> [WORK TO COMPLETE]: From start to end of the material below, restate each line exactly.

> [RECORD EXCERPTS]:
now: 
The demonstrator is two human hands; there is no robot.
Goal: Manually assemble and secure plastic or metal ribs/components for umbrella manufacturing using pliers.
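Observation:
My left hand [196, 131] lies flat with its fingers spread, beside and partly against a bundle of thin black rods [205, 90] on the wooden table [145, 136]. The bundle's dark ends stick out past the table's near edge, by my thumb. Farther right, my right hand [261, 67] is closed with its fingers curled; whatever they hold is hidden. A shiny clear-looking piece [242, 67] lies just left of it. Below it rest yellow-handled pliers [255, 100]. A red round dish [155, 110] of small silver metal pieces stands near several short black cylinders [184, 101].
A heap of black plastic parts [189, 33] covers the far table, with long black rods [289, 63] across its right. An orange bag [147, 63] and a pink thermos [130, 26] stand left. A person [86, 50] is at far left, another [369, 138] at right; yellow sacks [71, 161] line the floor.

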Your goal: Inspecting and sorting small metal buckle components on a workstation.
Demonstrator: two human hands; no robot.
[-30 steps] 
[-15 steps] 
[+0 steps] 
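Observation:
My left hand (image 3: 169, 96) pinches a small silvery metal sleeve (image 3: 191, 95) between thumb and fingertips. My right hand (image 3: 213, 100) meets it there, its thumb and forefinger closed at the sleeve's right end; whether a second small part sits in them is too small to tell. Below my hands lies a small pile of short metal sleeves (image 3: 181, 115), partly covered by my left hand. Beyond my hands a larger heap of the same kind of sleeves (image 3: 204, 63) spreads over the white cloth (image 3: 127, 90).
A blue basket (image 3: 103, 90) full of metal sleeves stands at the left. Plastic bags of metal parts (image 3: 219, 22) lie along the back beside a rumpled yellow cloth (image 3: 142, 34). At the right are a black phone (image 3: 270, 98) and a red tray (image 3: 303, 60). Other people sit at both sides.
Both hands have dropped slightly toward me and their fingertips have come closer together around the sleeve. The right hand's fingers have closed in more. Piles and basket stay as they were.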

> [TASK ANSWER]:
now: 
The demonstrator is two human hands; there is no robot.
Goal: Manually assemble and secure plastic or metal ribs/components for umbrella manufacturing using pliers.
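Observation:
My left hand [196, 131] lies flat with its fingers spread, beside and partly against a bundle of thin black rods [205, 90] on the wooden table [145, 136]. The bundle's dark ends stick out past the table's near edge, by my thumb. Farther right, my right hand [261, 67] is closed with its fingers curled; whatever they hold is hidden. A shiny clear-looking piece [242, 67] lies just left of it. Below it rest yellow-handled pliers [255, 100]. A red round dish [155, 110] of small silver metal pieces stands near several short black cylinders [184, 101].
A heap of black plastic parts [189, 33] covers the far table, with long black rods [289, 63] across its right. An orange bag [147, 63] and a pink thermos [130, 26] stand left. A person [86, 50] is at far left, another [369, 138] at right; yellow sacks [71, 161] line the floor.
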
Your goal: Inspecting and sorting small metal buckle components on a workstation.
Demonstrator: two human hands; no robot.
[-30 steps] 
[-15 steps] 
[+0 steps] 
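Observation:
My left hand (image 3: 169, 96) pinches a small silvery metal sleeve (image 3: 191, 95) between thumb and fingertips. My right hand (image 3: 213, 100) meets it there, its thumb and forefinger closed at the sleeve's right end; whether a second small part sits in them is too small to tell. Below my hands lies a small pile of short metal sleeves (image 3: 181, 115), partly covered by my left hand. Beyond my hands a larger heap of the same kind of sleeves (image 3: 204, 63) spreads over the white cloth (image 3: 127, 90).
A blue basket (image 3: 103, 90) full of metal sleeves stands at the left. Plastic bags of metal parts (image 3: 219, 22) lie along the back beside a rumpled yellow cloth (image 3: 142, 34). At the right are a black phone (image 3: 270, 98) and a red tray (image 3: 303, 60). Other people sit at both sides.
Both hands have dropped slightly toward me and their fingertips have come closer together around the sleeve. The right hand's fingers have closed in more. Piles and basket stay as they were.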

There is nothing further in this answer.